This story is from UCLA Today, a discontinued print and web publication.

Response to hate crime gratifies her

We were deeply saddened by the hate crime that took place over the Easter weekend when someone entered the chapel and meditation center at the UCLA Medical Center and poured a bottle of what was labeled as pig’s blood over prayer mats that are used by Muslim visitors.

We have worked incredibly hard to build an interfaith team of chaplains, an interfaith advisory board and interfaith community to meet the spiritual and religious needs of patients, their families and our own employees.

If you enter the office of the Department of Spiritual Care at the hospital on any given day, you would see rabbis, Roman Catholic priests, Buddhist monks in full robes, Muslims and Christians of numerous denominations — all working side by side in dialogue with each other and focused on providing spiritual care to those hospitalized in the medical center.

Our chapel and meditation room are a spiritual sanctuary of inclusiveness and respect for all faiths. For years, it has been the place where people of many faiths have come to pray. This hate act does not and will not keep us from praying. Our chapel will continue to be used by all who desire to come into that sanctuary.

What I am most grateful for in the midst of this incredibly difficult time is the overwhelming response of the staff, faculty, students and everyone associated with UCLA.

I could talk for hours about the people who have come together to support us.
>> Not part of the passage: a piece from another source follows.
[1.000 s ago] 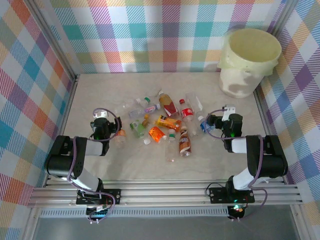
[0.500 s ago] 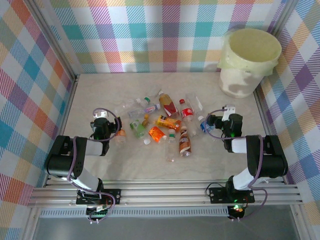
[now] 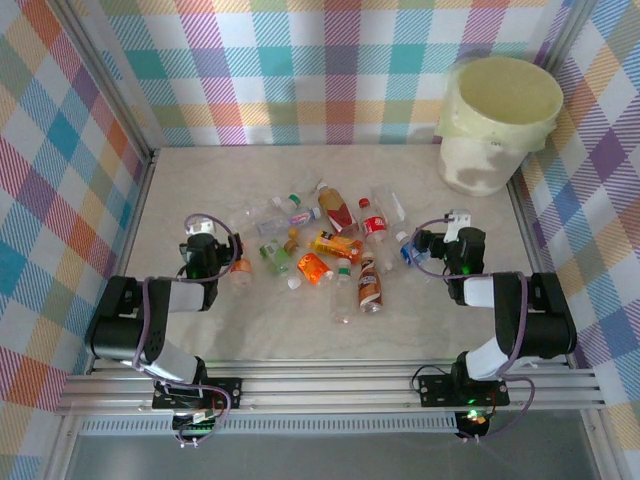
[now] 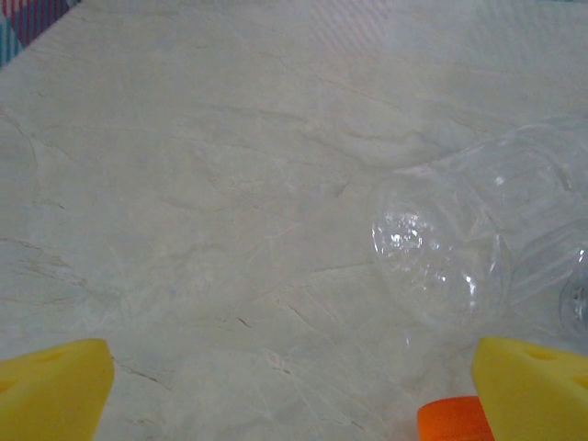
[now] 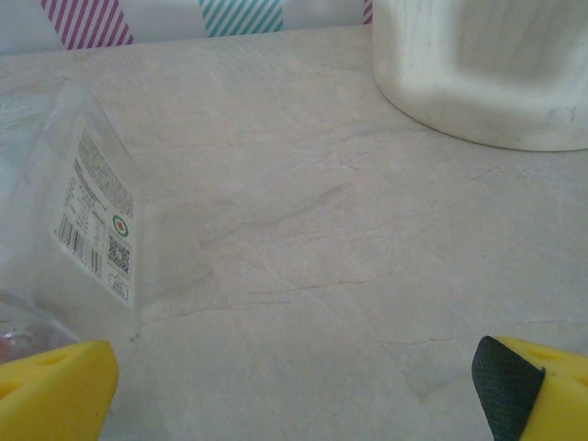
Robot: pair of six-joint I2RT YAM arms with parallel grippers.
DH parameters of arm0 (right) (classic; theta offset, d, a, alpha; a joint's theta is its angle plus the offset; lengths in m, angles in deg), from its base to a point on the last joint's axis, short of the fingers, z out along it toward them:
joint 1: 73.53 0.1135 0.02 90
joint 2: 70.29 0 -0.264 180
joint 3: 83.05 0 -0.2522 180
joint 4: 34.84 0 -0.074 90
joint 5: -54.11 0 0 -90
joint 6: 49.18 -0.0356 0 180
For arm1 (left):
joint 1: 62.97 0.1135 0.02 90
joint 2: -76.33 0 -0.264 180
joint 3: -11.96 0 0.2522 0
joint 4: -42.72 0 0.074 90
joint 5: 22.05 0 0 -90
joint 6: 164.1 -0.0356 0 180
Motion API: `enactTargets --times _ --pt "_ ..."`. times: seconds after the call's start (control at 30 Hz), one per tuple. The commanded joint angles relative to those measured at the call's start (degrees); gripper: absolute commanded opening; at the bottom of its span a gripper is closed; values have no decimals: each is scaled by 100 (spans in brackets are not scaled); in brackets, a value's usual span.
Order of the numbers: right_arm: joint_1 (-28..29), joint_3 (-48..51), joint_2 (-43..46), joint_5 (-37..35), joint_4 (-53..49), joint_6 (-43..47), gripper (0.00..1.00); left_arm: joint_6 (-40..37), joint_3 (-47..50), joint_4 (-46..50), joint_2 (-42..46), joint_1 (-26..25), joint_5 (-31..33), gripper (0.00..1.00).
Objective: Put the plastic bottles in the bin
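Observation:
Several plastic bottles [image 3: 330,243] lie scattered at the table's middle, clear and orange ones with red, orange and green labels. The cream-yellow bin [image 3: 497,122] stands at the far right corner. My left gripper [image 3: 203,248] rests low at the heap's left edge, open over bare table [image 4: 294,395]; a clear bottle [image 4: 459,239] lies just ahead to the right and an orange cap [image 4: 450,421] sits by the right finger. My right gripper [image 3: 460,246] is open over bare table [image 5: 299,395], a clear labelled bottle [image 5: 87,211] to its left and the bin's base [image 5: 487,73] ahead.
Checked cloth walls [image 3: 300,70] close the table on three sides. A metal rail [image 3: 330,385] runs along the near edge. Bare tabletop [image 3: 300,330] lies between the heap and the arm bases, and also between the heap and the bin.
The left arm has shifted very slightly. The right arm and the bottles have not moved.

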Motion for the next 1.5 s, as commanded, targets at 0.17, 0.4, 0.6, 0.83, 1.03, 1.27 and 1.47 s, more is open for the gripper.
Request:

Their empowering, supportive responses have been humbling.

Let me quote from just a few of the numerous e-mails and phone calls I’ve received since that incident was discovered.
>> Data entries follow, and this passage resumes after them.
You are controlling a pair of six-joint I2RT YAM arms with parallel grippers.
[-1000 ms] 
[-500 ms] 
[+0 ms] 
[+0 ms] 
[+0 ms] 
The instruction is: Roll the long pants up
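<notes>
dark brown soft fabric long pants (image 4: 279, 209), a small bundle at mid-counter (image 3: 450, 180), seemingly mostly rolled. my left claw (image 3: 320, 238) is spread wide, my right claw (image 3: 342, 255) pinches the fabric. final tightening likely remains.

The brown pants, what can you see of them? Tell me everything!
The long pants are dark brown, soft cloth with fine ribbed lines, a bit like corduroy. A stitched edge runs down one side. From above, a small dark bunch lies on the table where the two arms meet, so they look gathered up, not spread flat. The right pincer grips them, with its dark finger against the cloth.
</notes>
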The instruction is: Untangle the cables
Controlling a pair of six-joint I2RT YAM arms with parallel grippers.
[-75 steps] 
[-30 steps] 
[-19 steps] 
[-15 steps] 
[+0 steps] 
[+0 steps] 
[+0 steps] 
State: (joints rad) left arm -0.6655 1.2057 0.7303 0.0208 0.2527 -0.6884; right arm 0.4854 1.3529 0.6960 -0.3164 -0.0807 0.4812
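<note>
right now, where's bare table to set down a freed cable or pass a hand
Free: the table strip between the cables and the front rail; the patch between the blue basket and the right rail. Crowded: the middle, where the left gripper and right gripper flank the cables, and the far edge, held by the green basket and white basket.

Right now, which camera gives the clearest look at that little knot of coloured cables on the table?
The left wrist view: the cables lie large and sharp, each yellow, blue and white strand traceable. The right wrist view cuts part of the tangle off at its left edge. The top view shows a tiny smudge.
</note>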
One person wrote: “This hate act compels me to continue to work with others of all faiths to strengthen the spirit of respect and trust in our community.” And from another: “Hateful displays wound everyone’s soul. This despicable act brings tears to my eyes. Please let me know how I can be of support.”

There were numerous e-mails from Muslims, Jews, Christians and Buddhists asking if there was any way they could send a donation to replace the Muslim prayer rugs that were destroyed.

And there was the staff member, a young woman, who walked into our office one day with an envelope. She had been walking the halls of the medical center asking people if they wanted to make a donation to replace the prayer rugs.

She looked at me and said: “I’m not a Muslim. I’m Jewish.”

From the strong solidarity shown April 25 at a press conference at the medical center by the hospital administration, law enforcement community of Los Angeles and leaders of civil rights groups representing many ethnicities and religions, it is clear that this desecrating act is uniting us and the community that supports the UCLA Medical Center. This only strengthens our commitment to continue to serve the spiritual and religious needs of all people.

The belief in God that is shared by the faith traditions in this community always has and always will overcome hate.